Except as otherwise permitted by this Agreement or as may be
necessary to avoid violation of applicable Law, (A) each of
Allied and Republic will use its commercially reasonable efforts
to have the
Form S-4
declared effective under the Securities Act as promptly as
practicable after such filing and keep the
Form S-4
effective for so long as necessary to consummate the Merger and
(B) each of Allied and Republic shall use its respective
commercially reasonable efforts to cause the Joint Proxy
Statement/Prospectus to be mailed to the holders of the Allied
Common Stock and the holders of Republic Common Stock as
promptly as practicable after the
Form S-4
is declared effective under the Securities Act. Republic shall
also take any action required to be taken under any applicable
state securities Laws in connection with the issuance of shares
of Republic Common Stock in the Merger, and Allied shall furnish
all information concerning Allied and the Allied stockholders as
may be reasonably requested by Republic in connection with any
such action. No filing of, or amendment or supplement to, the
Form S-4
will be made by Republic, and no filing of or amendment or
supplement to the Joint Proxy Statement/Prospectus will made by
Republic or Allied, in each case without providing the other
party a reasonable opportunity to review and comment thereon. If
at any time prior to the Effective Time, any information
relating to Allied or Republic, or any of their respective
Affiliates, directors or officers, should be discovered by
Allied or Republic which should be set forth in an amendment or
supplement to either the
Form S-4
or the Joint Proxy Statement/Prospectus, so that either such
document would not include any misstatement of a material fact
or omit to state any material fact necessary to make the
statements therein, in light of the circumstances under which
they were made, not misleading, the party which discovers such
information shall promptly notify the other party and an
appropriate amendment or supplement describing such information
shall be promptly filed with the SEC and, to the extent required
by Law, disseminated to the stockholders of each of Allied and
Republic.
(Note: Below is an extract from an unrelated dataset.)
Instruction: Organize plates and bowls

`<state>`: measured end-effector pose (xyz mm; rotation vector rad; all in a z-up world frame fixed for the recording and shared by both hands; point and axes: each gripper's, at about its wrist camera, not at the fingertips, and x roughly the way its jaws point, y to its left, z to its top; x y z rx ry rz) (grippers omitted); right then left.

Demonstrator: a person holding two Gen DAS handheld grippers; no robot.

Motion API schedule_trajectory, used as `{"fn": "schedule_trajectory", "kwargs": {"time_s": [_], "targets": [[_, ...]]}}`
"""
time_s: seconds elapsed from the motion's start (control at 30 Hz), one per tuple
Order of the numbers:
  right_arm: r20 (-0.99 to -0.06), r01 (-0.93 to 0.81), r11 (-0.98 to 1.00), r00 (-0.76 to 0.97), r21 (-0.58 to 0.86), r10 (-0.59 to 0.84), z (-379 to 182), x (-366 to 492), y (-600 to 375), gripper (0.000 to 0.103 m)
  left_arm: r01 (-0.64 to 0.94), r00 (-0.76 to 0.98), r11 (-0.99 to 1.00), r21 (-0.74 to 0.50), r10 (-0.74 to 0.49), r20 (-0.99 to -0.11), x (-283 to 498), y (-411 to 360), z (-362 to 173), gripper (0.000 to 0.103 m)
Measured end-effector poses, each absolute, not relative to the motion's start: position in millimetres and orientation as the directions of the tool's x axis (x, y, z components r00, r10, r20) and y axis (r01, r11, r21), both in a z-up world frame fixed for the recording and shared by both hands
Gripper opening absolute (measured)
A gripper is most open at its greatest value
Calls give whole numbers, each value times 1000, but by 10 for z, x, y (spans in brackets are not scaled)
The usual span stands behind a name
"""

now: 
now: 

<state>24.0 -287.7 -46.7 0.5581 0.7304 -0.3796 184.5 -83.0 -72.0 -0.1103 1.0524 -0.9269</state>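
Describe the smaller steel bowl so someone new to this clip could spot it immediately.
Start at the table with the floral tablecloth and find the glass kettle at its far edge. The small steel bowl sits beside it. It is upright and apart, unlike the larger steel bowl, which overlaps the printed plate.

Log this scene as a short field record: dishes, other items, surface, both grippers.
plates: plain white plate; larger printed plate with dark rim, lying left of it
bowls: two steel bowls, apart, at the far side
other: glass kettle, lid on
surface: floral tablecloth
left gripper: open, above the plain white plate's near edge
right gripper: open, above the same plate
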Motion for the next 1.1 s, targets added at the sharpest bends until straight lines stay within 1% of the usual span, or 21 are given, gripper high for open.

The parties shall notify each other promptly of the
receipt of any comments from the SEC or the staff of the SEC and
of any request by the SEC or the staff of the SEC for amendments
or supplements to the Joint Proxy Statement/Prospectus or the
Form S-4
or for additional information and shall supply each other with
(x) copies of all correspondence and a description of all
material oral discussions between it or any of its respective
Representatives, on the one hand, and the SEC or the staff of
the SEC, on the other hand, with respect to the Joint Proxy
Statement/Prospectus, the
Form S-4
or the Merger and (y) copies of all orders of the SEC
relating to the
Form S-4.
40
Section 7.02 Stockholders Meeting;
Recommendations.
(a) Except as otherwise permitted by this Agreement or as
may be necessary to avoid violation of applicable Law and
subject to Section 6.02, (i) Allied shall use
all commercially reasonable efforts in accordance with and
subject to the DGCL and other applicable Law, the Allied Charter
and Allied By-laws and the rules of the NYSE to cause a meeting
of its stockholders (the “Allied Stockholder
Meeting”) to be duly called and held as soon as
reasonably practicable for the purpose of securing the Allied
Stockholder Approval, (ii) the Joint Proxy
Statement/Prospectus shall contain the recommendation of the
Allied Board that the Allied stockholders adopt this Agreement
(the “Allied Recommendation”), and
(iii) Allied shall not withhold, withdraw, modify or
qualify (or publicly propose to or publicly state that it
intends to withhold, withdraw, modify or qualify) in any manner
adverse to Republic such recommendation or take any other action
or make any other public statement in connection with the Allied
Stockholder Meeting inconsistent with the Allied Recommendation
(any actions in clause (iii) a “Change in Allied
Recommendation”).
(b) Except as otherwise permitted by this Agreement or as
may be necessary to avoid violation of applicable Law and
subject to Section 6.02, (i) Republic shall use
all commercially reasonable efforts in accordance with and
subject to the DGCL and other applicable Law, the Republic
Charter and Republic By-laws and the rules of the NYSE to cause
a meeting of its stockholders (the “Republic Stockholder
Meeting”) to be duly called and held as soon as
reasonably practicable for the purpose of securing the Republic
Stockholder Approval, (ii) the Joint Proxy
Statement/Prospectus shall contain the recommendation of the
Republic Board that the Republic’s stockholders approve the
Republic Share Issuance and the Republic Charter Amendment (the
“Republic Recommendation”), and
(iii) Republic shall not withhold, withdraw, modify or
qualify (or publicly propose to or publicly state that it
intends to withhold, withdraw, modify or qualify) in any manner
adverse to Allied such recommendation or take any other action
or make any other public statement in connection with the
Republic Stockholder Meeting inconsistent with the Republic
Recommendation (any actions in clause (iii) a
“Change in Republic Recommendation”).
(c) Subject to Section 6.02 of this Agreement
and applicable Law, Republic and Allied shall each use
commercially reasonable efforts to cause the Republic
Stockholder Meeting and the Allied Stockholder Meeting to be
held on the same date and as soon as practicable after the date
hereof.
Section 7.03 Access to Information;
Confidentiality. Upon reasonable notice, and
except as may otherwise be prohibited by applicable Law, each of
Republic and Allied shall, and shall cause each of their
respective Subsidiaries to, afford to the other, and to the
other’s Representatives, reasonable access during normal
business hours during the period prior to the Effective Time to
all their respective properties, books, Contracts, commitments,
personnel and records as Allied or Republic from time to time
may reasonably request and, during such period, each of Allied
and Republic shall, and shall cause each of their respective
Subsidiaries to, furnish promptly to the other (a) a copy
of each report, schedule, registration statement and other
document filed by it during such period pursuant to the
requirements of federal or state securities Laws and
(b) all other information concerning its business,
properties and personnel as the other may reasonably request.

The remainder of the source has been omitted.